Cana stała jak wryta, po chwili ocknęła się i cichutko podeszła ją od tyłu, chwytając za jej oba nadgarstki, które potem założywszy za plecy Knight, złapała jedną ręką.
- Powiedz mi, co ode mnie chciałaś? - szepnęła jej do ucha.
- P-puszczaj! - szarpnęła się, patrząc na nią twarzą czerwoną z gniewu. - N... Nic od ciebie nie chcę - syknęła, ale Cana miała nieco więcej siły i ogółem była większa. To nie wróżyło nic dobrego. - Nie zapominasz się, Cana?!
Drugą ręką objęła ją w talii i przyciągnęła jeszcze bliżej.
- Nie uciekaj~ - powiedziawszy przeciągle, oblizała usta.
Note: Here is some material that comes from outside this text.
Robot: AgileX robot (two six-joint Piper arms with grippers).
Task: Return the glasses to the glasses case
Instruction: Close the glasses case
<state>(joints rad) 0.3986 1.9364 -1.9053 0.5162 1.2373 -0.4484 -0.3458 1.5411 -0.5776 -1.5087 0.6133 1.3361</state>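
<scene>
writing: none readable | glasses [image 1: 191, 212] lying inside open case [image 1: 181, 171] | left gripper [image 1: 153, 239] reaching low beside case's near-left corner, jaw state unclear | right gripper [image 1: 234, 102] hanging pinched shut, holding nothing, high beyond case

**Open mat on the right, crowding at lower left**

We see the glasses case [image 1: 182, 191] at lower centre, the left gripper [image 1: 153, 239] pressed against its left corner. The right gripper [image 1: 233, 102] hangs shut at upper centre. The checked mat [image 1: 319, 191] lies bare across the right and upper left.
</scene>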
Nagle jednak zmieniła ton na bardziej oschły. - O co ci chodziło. Nie puszczę cię, dopóki mi nie powiesz.
Knight prychnęła, sięgając po awaryjny zapas pewności siebie.
- Nie mam obowiązku ci tego mówić, pecie. Za to byłabym niezmiernie wdzięczna, gdybyś mnie puściła. Nie chcę musieć nosić bransoletek by przykrywać sińce, jakoś mi to nie w smak.
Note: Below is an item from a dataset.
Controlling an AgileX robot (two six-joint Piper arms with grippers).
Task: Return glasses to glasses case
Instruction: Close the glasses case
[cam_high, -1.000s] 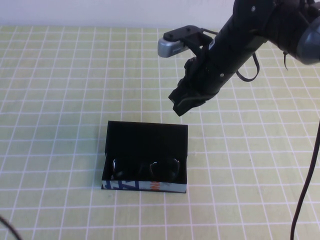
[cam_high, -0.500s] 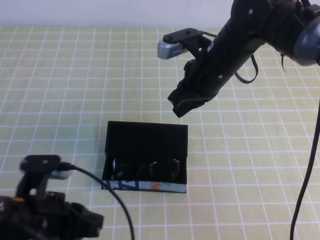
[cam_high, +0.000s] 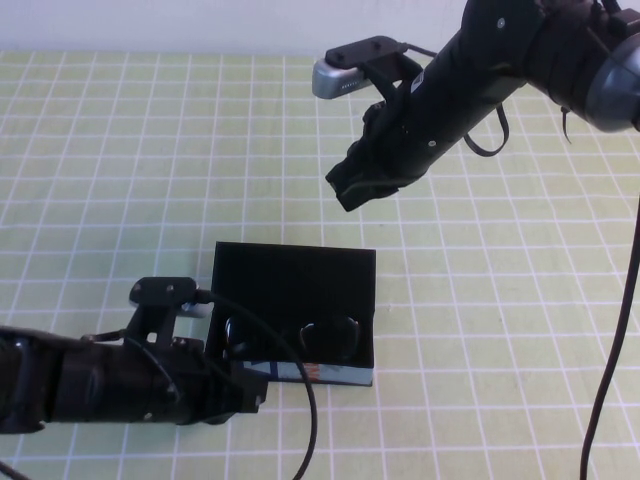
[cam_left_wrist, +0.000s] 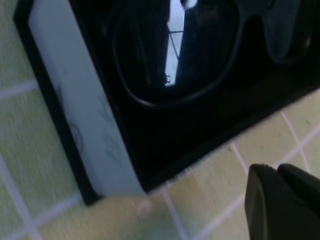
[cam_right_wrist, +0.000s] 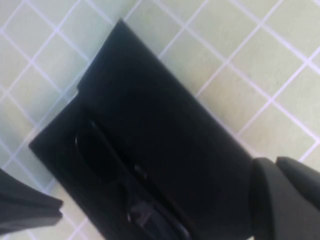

- Ładnie to tak do mnie mówić, Knight-sama? - rozluźniła uścisk, jednak wciąż nie dając się jej wyrwać. - Sama to zaczęłaś.
- Tch! Będę mówić jak mi się podoba... To TY nie robisz niczego tak jak powinnaś - rzuciła oschle. - Jeśli nie masz zamiaru... - ugryzła się w język, żeby nie powiedzieć słowo za dużo. I tak powiedziała zbyt wiele. A Cana i tak sama z siebie sporo zauważyła...
Skoro już o tym mowa, Cana często kazała jej wypowiedzieć jakieś słowa. Wyjaśnić. Cokolwiek. Jakby nie potrafiła się domyślić. Ale Knight nigdy nie wiedziała, czy rzeczywiście nie była wystarczająco domyślna, czy przypadkiem nie robiła tego by ją upokorzyć, wiedząc, że powiedzenie niektórych zwrotów jest ponad jej siły...
- Zamiaru czego...? - uśmiechnęła się podle, starając się zachować powagę w głosie.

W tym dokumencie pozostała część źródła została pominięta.